6 Mobility Aids and Equipment for Physiotherapy

Physiotherapy Mobility Aids and Equipment
Hello, my name is Emma Purcell, I’m 26 years old and live in Alton, Hampshire. I have quadriplegic cerebral palsy and registered blind. I’m a freelance journalist and the blogger of Rock For Disability. I’m also a writer at online magazine Disability Horizons. Plus, I’m the Hampshire Champion for disability organisation AccessAble.
Due to my physical disability, I use a powered wheelchair full-time and require mobility aids to carry out personal care. Plus, I have weekly physiotherapy to maintain my muscles and posture.
I attend sessions at my former college, Treloar’s, where they have a dedicated physio department with specially trained therapists and high-quality equipment.
Unfortunately, due to the recent lockdown measures, my sessions have been suspended until further notice. However, I do continue some basic exercises from my bed at home.

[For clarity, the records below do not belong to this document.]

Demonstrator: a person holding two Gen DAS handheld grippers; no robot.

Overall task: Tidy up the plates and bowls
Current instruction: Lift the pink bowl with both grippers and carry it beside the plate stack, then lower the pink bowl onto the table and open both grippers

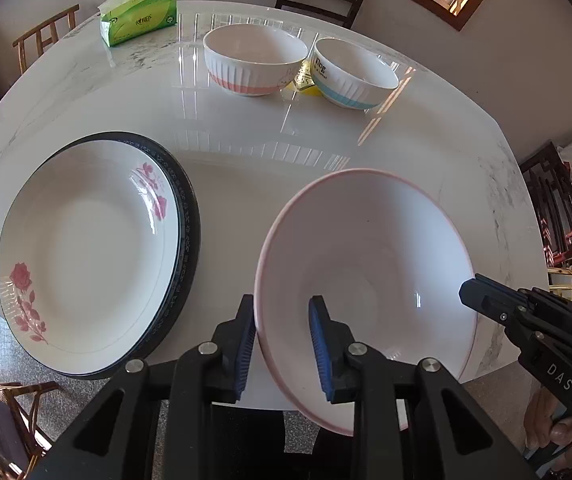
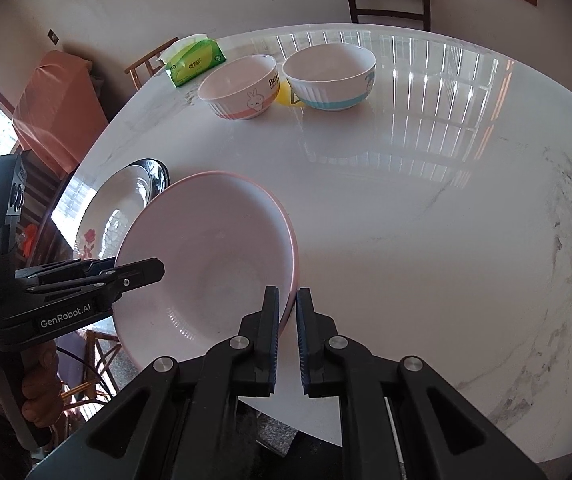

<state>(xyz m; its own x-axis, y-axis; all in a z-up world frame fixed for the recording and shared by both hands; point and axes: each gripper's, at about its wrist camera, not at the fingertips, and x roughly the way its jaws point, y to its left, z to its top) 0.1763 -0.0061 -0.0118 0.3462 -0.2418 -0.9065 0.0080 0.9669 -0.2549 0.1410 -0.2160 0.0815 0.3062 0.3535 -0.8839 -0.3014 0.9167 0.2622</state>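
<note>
The stacked plates (image 1: 86, 256) are sitting at the table's (image 1: 246, 136) left edge, the rose-print one on top. Just right of them, the pink-rimmed bowl (image 1: 366, 280) is tilting w/ both grippers at its rim. Left gripper (image 1: 282, 344) is straddling the near-left rim, fingers apart, not pressing. Right gripper (image 2: 287, 340) is pinching the right rim, fingers nearly together. Step looks like placing/releasing the bowl; next prob. needs right letting go too, then going for the two small bowls (image 1: 298, 64) at the back.

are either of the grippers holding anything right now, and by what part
The right gripper is shut on the pink-rimmed bowl's rim. The left gripper straddles the opposite rim, jaws open, not pressing.
</note>
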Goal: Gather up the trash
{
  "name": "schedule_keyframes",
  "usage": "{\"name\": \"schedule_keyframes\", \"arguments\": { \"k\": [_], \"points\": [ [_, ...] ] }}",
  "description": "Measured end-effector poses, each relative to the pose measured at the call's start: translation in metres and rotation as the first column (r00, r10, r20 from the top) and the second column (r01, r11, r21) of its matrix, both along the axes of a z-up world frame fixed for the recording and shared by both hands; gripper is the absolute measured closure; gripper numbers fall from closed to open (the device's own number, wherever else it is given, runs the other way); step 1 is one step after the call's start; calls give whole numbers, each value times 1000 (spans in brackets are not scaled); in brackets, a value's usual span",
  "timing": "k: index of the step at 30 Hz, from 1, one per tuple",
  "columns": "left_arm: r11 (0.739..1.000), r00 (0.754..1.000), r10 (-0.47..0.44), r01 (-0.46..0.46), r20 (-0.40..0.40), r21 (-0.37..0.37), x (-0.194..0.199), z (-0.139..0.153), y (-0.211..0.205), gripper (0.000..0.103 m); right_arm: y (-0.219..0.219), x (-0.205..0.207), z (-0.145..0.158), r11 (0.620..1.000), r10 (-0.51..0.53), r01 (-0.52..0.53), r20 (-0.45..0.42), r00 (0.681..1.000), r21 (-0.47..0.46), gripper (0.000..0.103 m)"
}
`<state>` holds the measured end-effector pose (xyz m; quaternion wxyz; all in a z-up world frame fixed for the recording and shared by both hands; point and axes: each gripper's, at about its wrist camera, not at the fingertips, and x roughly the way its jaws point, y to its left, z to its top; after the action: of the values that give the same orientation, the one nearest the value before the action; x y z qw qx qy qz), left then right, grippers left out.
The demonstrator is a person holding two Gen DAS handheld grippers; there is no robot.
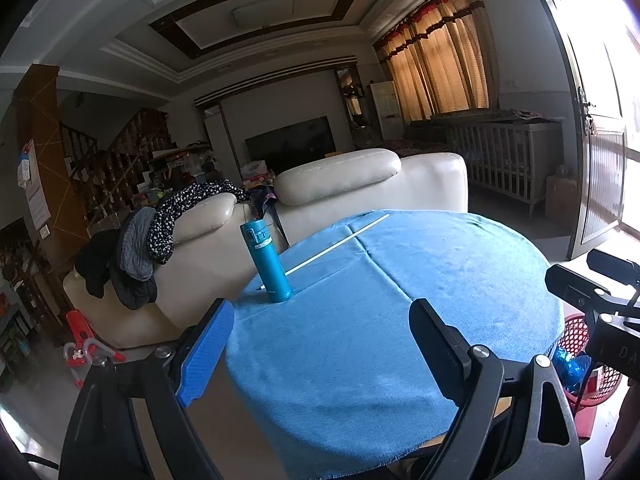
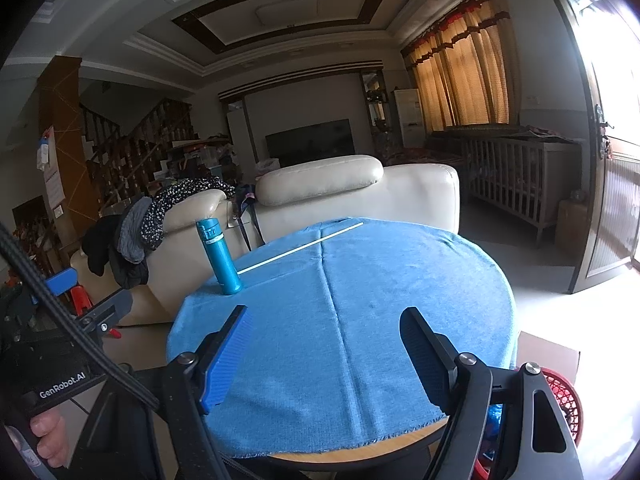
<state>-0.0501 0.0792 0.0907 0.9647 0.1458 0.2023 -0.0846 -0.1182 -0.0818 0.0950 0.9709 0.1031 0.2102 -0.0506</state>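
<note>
Left wrist view: left tongs [image 1: 320, 348] spread wide, empty, low centre; round desk under blue cloth [image 1: 460, 280] bears only a teal bottle [image 1: 267, 259] and thin white rod [image 1: 336, 245]; red mesh basket [image 1: 580, 360], lower right, holds blue wrappers.
Right wrist view: right tongs [image 2: 324, 356] parted, empty; collecting seems nearly finished.

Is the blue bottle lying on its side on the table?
No, the blue bottle stands upright near the far left edge of the blue tablecloth, with the thin white stick lying just beside it.
</note>
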Motion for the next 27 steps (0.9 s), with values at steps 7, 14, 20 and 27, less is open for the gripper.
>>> {"name": "schedule_keyframes", "arguments": {
  "k": [7, 14, 20, 27],
  "points": [
    [1000, 1000, 8, -8, -4, -5, 0, 0, 0, 13, 0, 0, -1, 1000, 3, -3, -2, 1000, -1, 24],
    [1000, 1000, 4, -4, -6, 7, -2, -1, -2, 13, 1, 0, 1, 1000, 3, -3, 0, 1000, 10, 24],
    [1000, 1000, 3, -3, -6, 1, -1, 1, 0, 13, 3, 1, 2, 1000, 8, -8, 0, 1000, 5, 24],
    [1000, 1000, 3, -3, -8, 8, -1, 2, 1, 13, 2, 1, 1, 1000, 5, -5, -8, 1000, 10, 24]
  ]
}}
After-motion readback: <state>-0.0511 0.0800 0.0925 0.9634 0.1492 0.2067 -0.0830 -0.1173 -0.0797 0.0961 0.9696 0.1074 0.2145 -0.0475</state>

In this guest blog post, I would like to share six mobility aids I use when having physiotherapy:
  1. Hand splint
Because of my cerebral palsy, I have no use of my right arm. Since I was a child, I’ve had numerous botox injections in the arm to loosen the muscles and have worn a variety of hand splints to maintain the positioning of my wrist and fingers.
My recent hand splint has a folding sleeve that goes around my wrist then an extra vecro strap that goes over the top to secure my wrist in a straight position. My fingers are then slotted into the section at the front to help them straighten out as usually my hand clenches into a fist.
The hand splint isn’t a very comfortable aid, so I usually only wear it a few hours a day.
  1. T-roll cushion
When I’m lying down doing leg stretches, either at my physio sessions or at home, I use a T-roll cushion to elevate my legs. It is basically a large foamy cushion in the shape of the letter T.
When I use it, the T shape is actually upside down so my legs rest on the either side of the top line and the middle line sits in-between my legs.
 
  1. Platform trainers
  My left leg is in fact shorter than my right leg. Therefore when I’m doing standing, sitting or pedalling exercises (see below), I require specialist trainers.
These trainers are essentially a standard pair of trainers but with the exception my left shoes has a 2 inch platform that allows my left leg to reach the floor, stools, footplates, pedals etc. I only wear these trainers during physio sessions because my wheelchair footplate is high enough for me to wear normal shoes.  
  1. Physio bench
  When I’m at my physio sessions, I do some of my stretches on a physio bench, or also known as a physio table or plinth. It is basically a large bed, which I lie on to do leg and arm stretches.
In addition, I do some sitting exercises where I sit on the edge of the bench, with the therapist behind me and my PA in front of me, and I work on my balance and posture. I have a slight curved spine and I naturally fall to the right. So, the aim of these exercises are to hold my spine in the middle, sit up straight and keep my head up, all unaided.
I find these exercises the hardest and most demanding, but it definitely benefits my posture a lot.  
  1. EasyStands®️ stander
  I am unable to stand or weight bare at all. Luckily, with the EasyStands®️ stander, I can experience the joy of standing and get a much-needed stretch in my legs, hips and spine.
The EasyStands®️ stander is a specialist standing frame whereby I get hoisted into a seat, get strapped in with a safety belt, foot straps and knee pads, then the seat is pumped up into a standing position.
I can usually stand for about 20 to 30 minutes. I could stand longer but my physio sessions are only 45 minutes long.  
  1. Motomed
  A motomed is a great device for disabled people who cannot access regular gym equipment such as a treadmill, rowing machine or electric bike
A motomed is a pedal machine that you can use from your wheelchair and it simply helps you pedal your arms or legs.  
I usually use it for my legs because my right hand cannot hold the bar at all and my left arm can move without any assistance. Plus, my legs require more movement because I never walk.
I don’t to get use the motomed as often as I like, or as much as I did in my school days, but when I do, I can happily spend between 30 to 60 minutes pedalling away.
I hope this has given you a brief insight into my world of physiotherapy and inspired you to maybe find accessible ways to maintain your body’s fitness and posture.
Thank you John for inviting me to be a guest blogger.